Со Светой мы за лето подружились еще сильнее. Мы частенько выбирались пообщаться. Я жаловалась ей на бабушку, у которой гостила летом на даче, — она выгнала меня с криками, когда увидела у меня татуировку на теле. Первое, что я сделала, вернувшись с этой дачи, — набила еще одну. Бабушка все детство стригла меня под горшок и заставляла носить длинные платьица с воротничками, от которых меня тошнило. Так что моя татуировка, которую я набила в двадцать один год, стала для нее большим ударом, а я оказалась неблагодарной сволочью.

Жаловалась я и на маму, которой тоже, казалось, было на меня совершенно все равно. Еще жаловалась на мужчину по имени Михаил, в которого была очень влюблена уже полгода и который относился ко мне грубо и холодно. Света всегда выслушивала меня и поддерживала. Хотя, честно говоря, я никогда не была инициатором наших с ней встреч.

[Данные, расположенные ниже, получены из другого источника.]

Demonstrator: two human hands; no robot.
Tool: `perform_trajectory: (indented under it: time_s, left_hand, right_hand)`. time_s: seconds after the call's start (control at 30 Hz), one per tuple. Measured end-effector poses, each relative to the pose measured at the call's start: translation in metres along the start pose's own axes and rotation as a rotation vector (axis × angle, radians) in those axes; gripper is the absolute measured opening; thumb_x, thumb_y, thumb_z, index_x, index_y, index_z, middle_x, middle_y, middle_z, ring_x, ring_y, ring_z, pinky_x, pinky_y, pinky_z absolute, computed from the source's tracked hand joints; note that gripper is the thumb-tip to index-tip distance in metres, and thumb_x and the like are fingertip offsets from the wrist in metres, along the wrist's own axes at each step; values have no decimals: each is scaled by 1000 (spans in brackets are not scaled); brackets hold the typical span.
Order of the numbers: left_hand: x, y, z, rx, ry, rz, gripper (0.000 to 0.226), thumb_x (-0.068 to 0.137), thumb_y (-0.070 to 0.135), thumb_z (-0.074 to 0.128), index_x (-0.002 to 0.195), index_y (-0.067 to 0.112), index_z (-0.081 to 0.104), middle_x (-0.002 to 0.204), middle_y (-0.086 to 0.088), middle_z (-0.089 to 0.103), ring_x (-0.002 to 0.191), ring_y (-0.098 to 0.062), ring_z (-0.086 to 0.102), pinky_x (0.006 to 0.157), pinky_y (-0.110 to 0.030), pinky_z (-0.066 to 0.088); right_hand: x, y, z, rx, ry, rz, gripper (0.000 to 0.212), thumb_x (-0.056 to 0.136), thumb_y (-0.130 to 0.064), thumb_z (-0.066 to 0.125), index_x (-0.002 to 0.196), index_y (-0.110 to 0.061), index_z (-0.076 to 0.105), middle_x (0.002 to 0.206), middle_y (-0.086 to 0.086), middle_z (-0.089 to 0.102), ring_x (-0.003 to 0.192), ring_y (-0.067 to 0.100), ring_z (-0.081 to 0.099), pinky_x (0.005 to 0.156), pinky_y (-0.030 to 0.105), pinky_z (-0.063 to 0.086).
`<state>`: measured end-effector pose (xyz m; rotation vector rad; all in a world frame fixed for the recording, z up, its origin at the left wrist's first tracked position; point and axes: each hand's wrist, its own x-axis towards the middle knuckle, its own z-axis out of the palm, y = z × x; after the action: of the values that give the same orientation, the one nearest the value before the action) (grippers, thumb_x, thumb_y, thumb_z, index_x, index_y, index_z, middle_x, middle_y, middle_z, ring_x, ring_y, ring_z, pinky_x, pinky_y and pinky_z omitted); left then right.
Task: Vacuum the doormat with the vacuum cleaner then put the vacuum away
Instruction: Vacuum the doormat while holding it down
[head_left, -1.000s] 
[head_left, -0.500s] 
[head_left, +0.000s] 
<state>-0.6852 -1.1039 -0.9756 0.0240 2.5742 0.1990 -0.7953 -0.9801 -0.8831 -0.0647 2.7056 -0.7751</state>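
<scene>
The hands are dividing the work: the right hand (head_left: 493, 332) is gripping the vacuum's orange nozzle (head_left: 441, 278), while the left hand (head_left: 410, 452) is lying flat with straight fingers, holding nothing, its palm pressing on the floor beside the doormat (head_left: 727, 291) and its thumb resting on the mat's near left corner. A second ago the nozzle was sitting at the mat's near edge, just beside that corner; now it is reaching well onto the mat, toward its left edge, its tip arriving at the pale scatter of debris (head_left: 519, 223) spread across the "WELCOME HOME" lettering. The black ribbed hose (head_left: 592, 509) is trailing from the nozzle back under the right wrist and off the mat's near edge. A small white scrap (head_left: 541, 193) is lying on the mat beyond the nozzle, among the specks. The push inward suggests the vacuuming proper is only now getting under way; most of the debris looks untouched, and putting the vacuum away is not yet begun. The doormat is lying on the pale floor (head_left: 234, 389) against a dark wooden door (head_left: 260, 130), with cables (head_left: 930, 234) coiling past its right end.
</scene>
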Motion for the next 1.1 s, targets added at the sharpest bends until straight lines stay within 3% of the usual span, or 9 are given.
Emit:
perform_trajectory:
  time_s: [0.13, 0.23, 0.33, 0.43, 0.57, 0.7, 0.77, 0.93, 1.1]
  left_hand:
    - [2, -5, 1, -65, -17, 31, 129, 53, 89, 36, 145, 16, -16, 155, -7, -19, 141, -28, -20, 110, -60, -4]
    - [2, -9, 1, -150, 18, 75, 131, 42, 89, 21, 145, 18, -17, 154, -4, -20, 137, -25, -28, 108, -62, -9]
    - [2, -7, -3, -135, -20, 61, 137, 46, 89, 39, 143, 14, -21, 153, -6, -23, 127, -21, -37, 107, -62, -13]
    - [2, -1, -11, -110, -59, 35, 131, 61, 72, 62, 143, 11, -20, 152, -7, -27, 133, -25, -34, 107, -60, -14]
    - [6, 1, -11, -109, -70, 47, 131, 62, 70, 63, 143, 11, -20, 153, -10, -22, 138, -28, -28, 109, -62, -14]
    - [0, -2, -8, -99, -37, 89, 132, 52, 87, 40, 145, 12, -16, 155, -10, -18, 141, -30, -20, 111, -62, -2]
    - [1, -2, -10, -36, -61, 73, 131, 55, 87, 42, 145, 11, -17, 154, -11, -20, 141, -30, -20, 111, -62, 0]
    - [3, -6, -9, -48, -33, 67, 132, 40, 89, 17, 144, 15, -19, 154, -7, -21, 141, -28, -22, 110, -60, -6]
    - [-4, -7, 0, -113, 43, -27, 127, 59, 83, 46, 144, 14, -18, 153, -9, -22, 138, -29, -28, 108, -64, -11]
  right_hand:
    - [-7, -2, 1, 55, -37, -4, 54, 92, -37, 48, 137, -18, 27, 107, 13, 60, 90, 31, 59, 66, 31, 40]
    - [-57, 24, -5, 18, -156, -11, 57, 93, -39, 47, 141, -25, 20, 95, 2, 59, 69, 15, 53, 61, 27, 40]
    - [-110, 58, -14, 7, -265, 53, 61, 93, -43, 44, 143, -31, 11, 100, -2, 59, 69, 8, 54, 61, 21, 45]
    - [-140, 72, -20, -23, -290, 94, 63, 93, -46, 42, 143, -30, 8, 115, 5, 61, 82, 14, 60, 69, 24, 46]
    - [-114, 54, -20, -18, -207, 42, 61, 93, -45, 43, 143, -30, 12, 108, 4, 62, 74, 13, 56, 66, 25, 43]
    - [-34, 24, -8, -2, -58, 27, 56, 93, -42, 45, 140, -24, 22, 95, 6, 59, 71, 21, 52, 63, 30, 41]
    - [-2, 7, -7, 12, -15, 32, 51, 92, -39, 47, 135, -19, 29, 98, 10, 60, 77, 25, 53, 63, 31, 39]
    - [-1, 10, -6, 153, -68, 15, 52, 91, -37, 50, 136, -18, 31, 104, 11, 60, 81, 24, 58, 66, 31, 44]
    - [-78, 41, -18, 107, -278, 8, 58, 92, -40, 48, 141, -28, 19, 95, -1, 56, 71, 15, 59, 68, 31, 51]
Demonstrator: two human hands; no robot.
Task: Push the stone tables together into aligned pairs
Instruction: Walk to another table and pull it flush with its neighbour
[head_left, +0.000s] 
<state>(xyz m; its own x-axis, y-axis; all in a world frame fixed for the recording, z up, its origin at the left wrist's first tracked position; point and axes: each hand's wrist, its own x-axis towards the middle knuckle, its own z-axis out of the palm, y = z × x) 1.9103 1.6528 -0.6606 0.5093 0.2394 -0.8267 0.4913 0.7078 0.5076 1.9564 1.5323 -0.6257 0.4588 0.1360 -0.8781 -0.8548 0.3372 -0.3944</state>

Так, приятным июльским вечером мы пили кофе, и Света вдруг сказала:

— Я нашла себе психотерапевта. Он будет лечить мое посттравматическое расстройство.

Я была вне себя от радости. Все лето по моему совету Света искала психотерапевта, и они все ей не нравились. Света их обманывала. Заполняла тесты так, будто у нее нет психотравм, буквально глумилась над непрофессионализмом некоторых. Я понимала, что это ее естественная психзащита и ей просто нужно найти действительно сильного врача.

— Света, я так рада, что ты наконец-то нашла себе врача! Это же целое приключение, чтобы тебе хоть кто-то понравился. Расскажешь?

— Да, это невероятно умный еврейский мужик. Ему за шестьдесят, работает с самыми тяжелыми случаями. Его зовут Глеб Коганович. Только он выдвинул одно условие, — понизив голос и внимательно посмотрев мне в глаза, сказала Света.

— Какое?

— Чтобы во время того, как мы будем прорабатывать смерти Юли и Жени, со мной кто-то жил. Это его обязательное условие, чтобы я с собой ничего не сделала. Таня, прости меня, я и так по гроб жизни тебе обязана, но я очень прошу тебя пожить со мной немного. Чтобы у меня получилось. Живи у меня бесплатно, я буду тебя кормить, — заискивала Света.